Treatment depends on histology, tumor size, and whether disease has spread. Options include:

Simple appendectomy — may be sufficient for small, localized neuroendocrine tumors or certain benign-appearing lesions.
Right hemicolectomy — recommended for larger or invasive adenocarcinomas and some neuroendocrine tumors based on risk factors.
Cytoreductive surgery with heated intraperitoneal chemotherapy (HIPEC) — used for mucinous tumors that have seeded the peritoneum (pseudomyxoma peritonei) to remove visible disease and treat microscopic implants.
Systemic chemotherapy or targeted approaches — applied when tumors have high-grade features or distant spread, often following principles used for colorectal or neuroendocrine tumors.

Prognosis varies widely: low-grade mucinous lesions and small neuroendocrine tumors can have favorable outcomes, while high-grade adenocarcinomas and signet-ring variants carry a poorer prognosis. Close collaboration between surgeons, pathologists, and oncologists is important to determine optimal management.

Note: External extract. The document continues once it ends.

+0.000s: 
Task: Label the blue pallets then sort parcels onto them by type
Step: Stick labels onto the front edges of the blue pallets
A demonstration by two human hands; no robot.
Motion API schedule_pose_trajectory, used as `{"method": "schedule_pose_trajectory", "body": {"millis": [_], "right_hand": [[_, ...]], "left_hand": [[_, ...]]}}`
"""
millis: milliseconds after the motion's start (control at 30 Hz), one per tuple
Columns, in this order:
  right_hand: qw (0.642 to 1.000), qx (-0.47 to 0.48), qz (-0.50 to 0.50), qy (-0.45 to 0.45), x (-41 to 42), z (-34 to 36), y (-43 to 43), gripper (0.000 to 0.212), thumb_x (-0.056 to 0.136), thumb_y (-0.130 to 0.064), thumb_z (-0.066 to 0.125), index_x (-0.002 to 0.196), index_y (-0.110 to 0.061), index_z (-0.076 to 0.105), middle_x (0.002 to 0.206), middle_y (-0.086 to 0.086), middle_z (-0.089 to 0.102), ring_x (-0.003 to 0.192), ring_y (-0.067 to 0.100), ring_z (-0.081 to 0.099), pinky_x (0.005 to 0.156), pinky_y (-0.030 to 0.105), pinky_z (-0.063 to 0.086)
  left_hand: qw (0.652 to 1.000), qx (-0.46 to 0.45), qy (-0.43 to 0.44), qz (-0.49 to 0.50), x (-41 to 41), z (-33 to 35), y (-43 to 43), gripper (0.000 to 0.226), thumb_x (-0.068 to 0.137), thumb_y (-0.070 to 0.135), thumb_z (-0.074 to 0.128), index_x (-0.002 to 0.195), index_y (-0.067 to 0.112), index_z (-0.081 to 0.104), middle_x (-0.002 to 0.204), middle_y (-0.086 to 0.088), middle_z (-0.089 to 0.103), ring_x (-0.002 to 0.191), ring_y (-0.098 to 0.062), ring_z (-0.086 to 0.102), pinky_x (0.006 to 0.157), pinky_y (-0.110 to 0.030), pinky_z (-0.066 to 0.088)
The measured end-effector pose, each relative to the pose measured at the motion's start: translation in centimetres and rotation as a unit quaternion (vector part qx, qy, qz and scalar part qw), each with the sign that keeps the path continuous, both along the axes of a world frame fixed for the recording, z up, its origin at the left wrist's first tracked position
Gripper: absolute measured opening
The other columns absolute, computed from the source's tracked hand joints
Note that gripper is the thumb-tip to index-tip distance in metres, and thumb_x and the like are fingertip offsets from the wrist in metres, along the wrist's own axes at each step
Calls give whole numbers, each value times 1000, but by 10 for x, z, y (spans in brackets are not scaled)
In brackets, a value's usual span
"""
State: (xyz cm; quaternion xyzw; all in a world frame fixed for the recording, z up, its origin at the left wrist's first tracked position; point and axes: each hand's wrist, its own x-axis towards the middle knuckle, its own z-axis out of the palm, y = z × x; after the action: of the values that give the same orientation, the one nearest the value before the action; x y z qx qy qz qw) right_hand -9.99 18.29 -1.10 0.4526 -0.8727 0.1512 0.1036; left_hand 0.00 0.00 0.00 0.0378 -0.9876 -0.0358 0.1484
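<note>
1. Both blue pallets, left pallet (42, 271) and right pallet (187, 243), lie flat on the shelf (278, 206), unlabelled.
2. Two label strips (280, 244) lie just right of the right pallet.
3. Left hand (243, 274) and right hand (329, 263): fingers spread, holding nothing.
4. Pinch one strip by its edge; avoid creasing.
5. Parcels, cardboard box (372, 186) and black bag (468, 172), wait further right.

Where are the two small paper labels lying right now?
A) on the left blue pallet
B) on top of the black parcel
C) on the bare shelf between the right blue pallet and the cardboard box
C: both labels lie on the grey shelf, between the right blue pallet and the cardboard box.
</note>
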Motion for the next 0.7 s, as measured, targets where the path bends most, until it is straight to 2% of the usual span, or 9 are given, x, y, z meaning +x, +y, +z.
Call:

Distinctions and notable facts

It is important to distinguish primary appendiceal cancer from metastatic deposits in the appendix. Tumors from the colon, breast, ovary and other organs can metastasize to the appendix; for example, breast cancer metastases to the appendix have been reported. Primary lymphomas may also involve the appendix (see information on lymphomatous involvement), and gastrointestinal stromal tumors are another rare primary lesion. Because clinical behavior, staging and treatment differ by histology, pathology review and appropriate staging studies are essential.

Given their rarity and heterogeneous biology, appendiceal tumors are best managed in centers experienced with peritoneal surface malignancies and multidisciplinary care. Early recognition, accurate histologic classification, and tailored surgery improve the chances of effective treatment and long-term control.